<<<<

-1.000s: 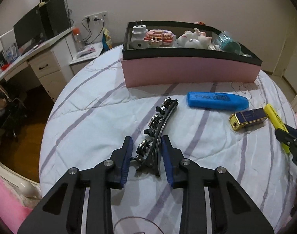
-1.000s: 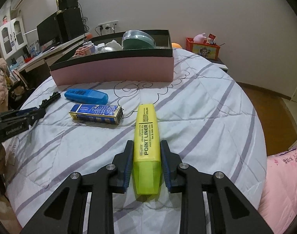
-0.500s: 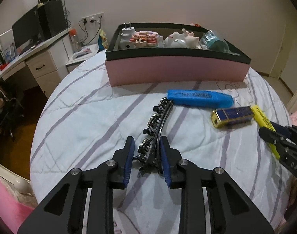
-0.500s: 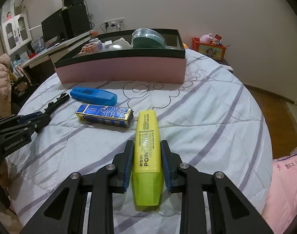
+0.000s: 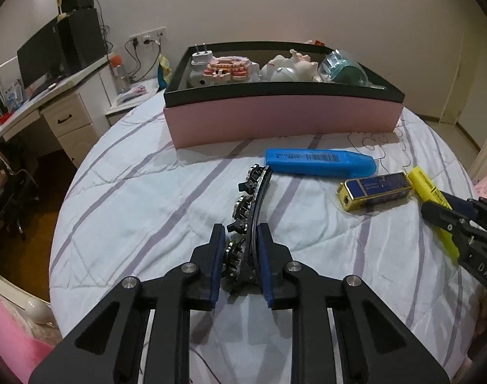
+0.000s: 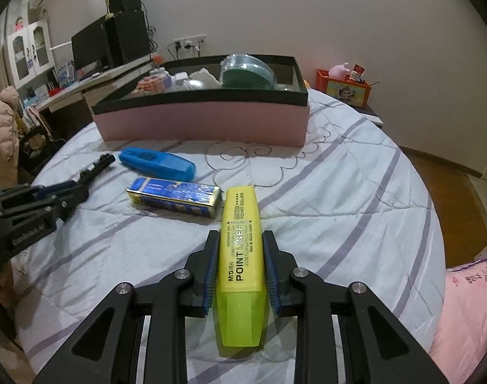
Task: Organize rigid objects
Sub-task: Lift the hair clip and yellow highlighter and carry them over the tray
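Left gripper (image 5: 240, 249): fingers have just been closing and now clamp the near end of the black hair clip (image 5: 251, 204), which lies on the striped bed cover (image 5: 131, 198); the far end nearly touches the blue marker (image 5: 320, 161). Lift straight up first so the far tip clears the blue marker, and keep the grip firm since the clip is long and may pivot.

Right gripper (image 6: 240, 256): fingers clamped on the yellow highlighter (image 6: 241, 240) around mid-body, its tip just beside the blue-gold box (image 6: 174, 196). Raise it before swinging so the box isn't nudged.

Pink box (image 5: 281, 118) sits beyond, with a tall front wall and black rim; both loads must clear it. Its left and middle are crowded; its right end, seen from the right wrist, looks freer. Open cover lies between the grippers.
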### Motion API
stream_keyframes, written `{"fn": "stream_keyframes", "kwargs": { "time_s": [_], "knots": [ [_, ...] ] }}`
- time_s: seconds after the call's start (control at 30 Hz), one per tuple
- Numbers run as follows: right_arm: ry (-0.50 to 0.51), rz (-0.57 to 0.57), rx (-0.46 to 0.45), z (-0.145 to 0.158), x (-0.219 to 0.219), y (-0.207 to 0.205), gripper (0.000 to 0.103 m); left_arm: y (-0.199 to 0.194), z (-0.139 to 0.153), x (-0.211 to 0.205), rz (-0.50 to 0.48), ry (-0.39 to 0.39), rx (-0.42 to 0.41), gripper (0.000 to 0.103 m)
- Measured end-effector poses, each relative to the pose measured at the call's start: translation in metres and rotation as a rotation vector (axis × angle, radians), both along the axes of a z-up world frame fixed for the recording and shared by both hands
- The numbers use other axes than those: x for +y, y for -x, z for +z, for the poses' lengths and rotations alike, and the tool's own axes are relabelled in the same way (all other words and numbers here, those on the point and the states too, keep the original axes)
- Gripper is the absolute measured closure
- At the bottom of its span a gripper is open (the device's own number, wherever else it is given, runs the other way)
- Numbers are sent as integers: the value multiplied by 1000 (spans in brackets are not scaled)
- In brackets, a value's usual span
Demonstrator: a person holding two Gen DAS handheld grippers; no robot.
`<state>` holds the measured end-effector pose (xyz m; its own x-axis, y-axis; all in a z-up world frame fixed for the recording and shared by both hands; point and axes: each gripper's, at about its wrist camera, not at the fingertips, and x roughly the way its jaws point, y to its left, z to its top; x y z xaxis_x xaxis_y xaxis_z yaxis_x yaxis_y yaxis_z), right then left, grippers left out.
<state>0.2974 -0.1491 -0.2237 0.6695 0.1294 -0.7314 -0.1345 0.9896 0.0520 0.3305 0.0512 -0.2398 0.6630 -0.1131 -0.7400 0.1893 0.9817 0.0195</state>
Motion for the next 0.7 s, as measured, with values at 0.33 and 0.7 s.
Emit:
{"fn": "stream_keyframes", "kwargs": {
  "time_s": [0.33,0.7],
  "knots": [
    [-90,92,-150,44,31,24,76,39,48,-3,-2,58,-131,83],
    [-81,113,-242,79,59,33,76,69,84,-18,10,59,-231,83]
  ]
}}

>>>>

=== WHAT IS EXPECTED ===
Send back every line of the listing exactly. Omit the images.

=== RESULT OF THIS EXERCISE ===
-1.000s: 
-1.000s: 
-0.500s: 
-0.500s: 
+0.000s: 
+0.000s: 
Task: Organize rigid objects
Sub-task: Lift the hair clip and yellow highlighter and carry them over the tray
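Left gripper (image 5: 240, 249): fingers have just been closing and now clamp the near end of the black hair clip (image 5: 251, 204), which lies on the striped bed cover (image 5: 131, 198); the far end nearly touches the blue marker (image 5: 320, 161). Lift straight up first so the far tip clears the blue marker, and keep the grip firm since the clip is long and may pivot.

Right gripper (image 6: 240, 256): fingers clamped on the yellow highlighter (image 6: 241, 240) around mid-body, its tip just beside the blue-gold box (image 6: 174, 196). Raise it before swinging so the box isn't nudged.

Pink box (image 5: 281, 118) sits beyond, with a tall front wall and black rim; both loads must clear it. Its left and middle are crowded; its right end, seen from the right wrist, looks freer. Open cover lies between the grippers.
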### Motion API
stream_keyframes, written `{"fn": "stream_keyframes", "kwargs": { "time_s": [_], "knots": [ [_, ...] ] }}`
- time_s: seconds after the call's start (control at 30 Hz), one per tuple
- Numbers run as follows: right_arm: ry (-0.50 to 0.51), rz (-0.57 to 0.57), rx (-0.46 to 0.45), z (-0.145 to 0.158), x (-0.219 to 0.219), y (-0.207 to 0.205), gripper (0.000 to 0.103 m); left_arm: y (-0.199 to 0.194), z (-0.139 to 0.153), x (-0.211 to 0.205), rz (-0.50 to 0.48), ry (-0.39 to 0.39), rx (-0.42 to 0.41), gripper (0.000 to 0.103 m)
- Measured end-effector poses, each relative to the pose measured at the call's start: translation in metres and rotation as a rotation vector (axis × angle, radians), both along the axes of a z-up world frame fixed for the recording and shared by both hands
- The numbers use other axes than those: x for +y, y for -x, z for +z, for the poses' lengths and rotations alike, and the tool's own axes are relabelled in the same way (all other words and numbers here, those on the point and the states too, keep the original axes)
- Gripper is the absolute measured closure
- At the bottom of its span a gripper is open (the device's own number, wherever else it is given, runs the other way)
- Numbers are sent as integers: the value multiplied by 1000 (spans in brackets are not scaled)
- In brackets, a value's usual span
Demonstrator: a person holding two Gen DAS handheld grippers; no robot.
`<state>` holds the measured end-effector pose (xyz m; its own x-axis, y-axis; all in a z-up world frame fixed for the recording and shared by both hands; point and axes: each gripper's, at about its wrist camera, not at the fingertips, and x roughly the way its jaws point, y to its left, z to its top; x y z xaxis_x xaxis_y xaxis_z yaxis_x yaxis_y yaxis_z), right then left, grippers left out.
<state>0.2974 -0.1491 -0.2237 0.6695 0.1294 -0.7314 -0.1345 0.9896 0.0520 0.3305 0.0512 -0.2398 0.6630 -0.1131 -0.7400 0.1893 0.9817 0.0195</state>
Motion for the next 0.7 s, as measured, with values at 0.33 and 0.7 s.
Emit:
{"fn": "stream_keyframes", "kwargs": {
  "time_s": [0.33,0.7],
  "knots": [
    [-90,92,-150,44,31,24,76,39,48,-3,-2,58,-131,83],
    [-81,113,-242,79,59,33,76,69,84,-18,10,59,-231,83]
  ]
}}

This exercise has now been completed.